Prompt: Pull every line containing "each" out of the material below.
┌────────
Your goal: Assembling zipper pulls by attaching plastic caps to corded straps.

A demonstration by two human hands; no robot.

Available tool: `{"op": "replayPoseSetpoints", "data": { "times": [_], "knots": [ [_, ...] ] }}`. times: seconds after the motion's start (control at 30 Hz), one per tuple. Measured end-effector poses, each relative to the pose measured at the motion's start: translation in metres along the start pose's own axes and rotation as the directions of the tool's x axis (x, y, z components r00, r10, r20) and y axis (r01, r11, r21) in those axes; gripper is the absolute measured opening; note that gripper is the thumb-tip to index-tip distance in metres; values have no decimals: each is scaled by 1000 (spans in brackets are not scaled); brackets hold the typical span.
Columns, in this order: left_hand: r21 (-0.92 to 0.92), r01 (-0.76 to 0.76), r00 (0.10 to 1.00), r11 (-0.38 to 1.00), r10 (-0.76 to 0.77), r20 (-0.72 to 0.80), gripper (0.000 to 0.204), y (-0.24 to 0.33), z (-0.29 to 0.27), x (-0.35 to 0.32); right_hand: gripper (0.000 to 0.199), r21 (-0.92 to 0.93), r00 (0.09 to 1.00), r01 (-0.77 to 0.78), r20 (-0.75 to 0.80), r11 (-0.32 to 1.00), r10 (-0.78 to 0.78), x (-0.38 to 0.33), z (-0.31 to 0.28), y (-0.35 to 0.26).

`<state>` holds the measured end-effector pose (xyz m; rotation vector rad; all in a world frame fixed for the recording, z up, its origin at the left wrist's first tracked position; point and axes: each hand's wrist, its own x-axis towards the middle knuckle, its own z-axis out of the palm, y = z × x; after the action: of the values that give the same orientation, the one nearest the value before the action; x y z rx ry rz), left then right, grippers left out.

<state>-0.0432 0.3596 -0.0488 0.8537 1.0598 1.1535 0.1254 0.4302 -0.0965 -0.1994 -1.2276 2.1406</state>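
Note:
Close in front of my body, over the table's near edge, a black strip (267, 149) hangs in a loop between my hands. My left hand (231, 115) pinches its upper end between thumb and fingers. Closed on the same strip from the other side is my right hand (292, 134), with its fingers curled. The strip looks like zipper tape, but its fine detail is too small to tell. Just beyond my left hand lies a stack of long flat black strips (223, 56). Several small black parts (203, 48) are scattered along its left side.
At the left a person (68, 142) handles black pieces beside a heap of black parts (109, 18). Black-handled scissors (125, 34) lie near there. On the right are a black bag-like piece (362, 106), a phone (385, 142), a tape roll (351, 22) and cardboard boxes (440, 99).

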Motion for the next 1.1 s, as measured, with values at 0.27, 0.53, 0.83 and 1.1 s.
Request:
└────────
Answer for the task:
Available tool: `{"op": "replayPoseSetpoints", "data": { "times": [_], "knots": [ [_, ...] ] }}`. times: seconds after the motion's start (control at 30 Hz), one per tuple. Measured end-effector poses, each relative to the pose measured at the motion's start: translation in metres along the start pose's own axes and rotation as the directions of the tool's x axis (x, y, z components r00, r10, r20) and y axis (r01, r11, r21) in those axes; gripper is the absolute measured opening; note that gripper is the thumb-tip to index-tip distance in metres; values have no decimals: each is scaled by 1000 (spans in brackets are not scaled); brackets hold the typical span.
`<state>` holds the measured end-effector pose (xyz m; rotation vector rad; all in a world frame fixed for the recording, z up, its origin at the left wrist's first tracked position; point and axes: each hand's wrist, its own x-axis towards the middle knuckle, its own z-axis out of the palm, y = z × x; after the action: of the values that give the same orientation, the one nearest the value before the action; x y z rx ry rz), left then right, grippers left out.

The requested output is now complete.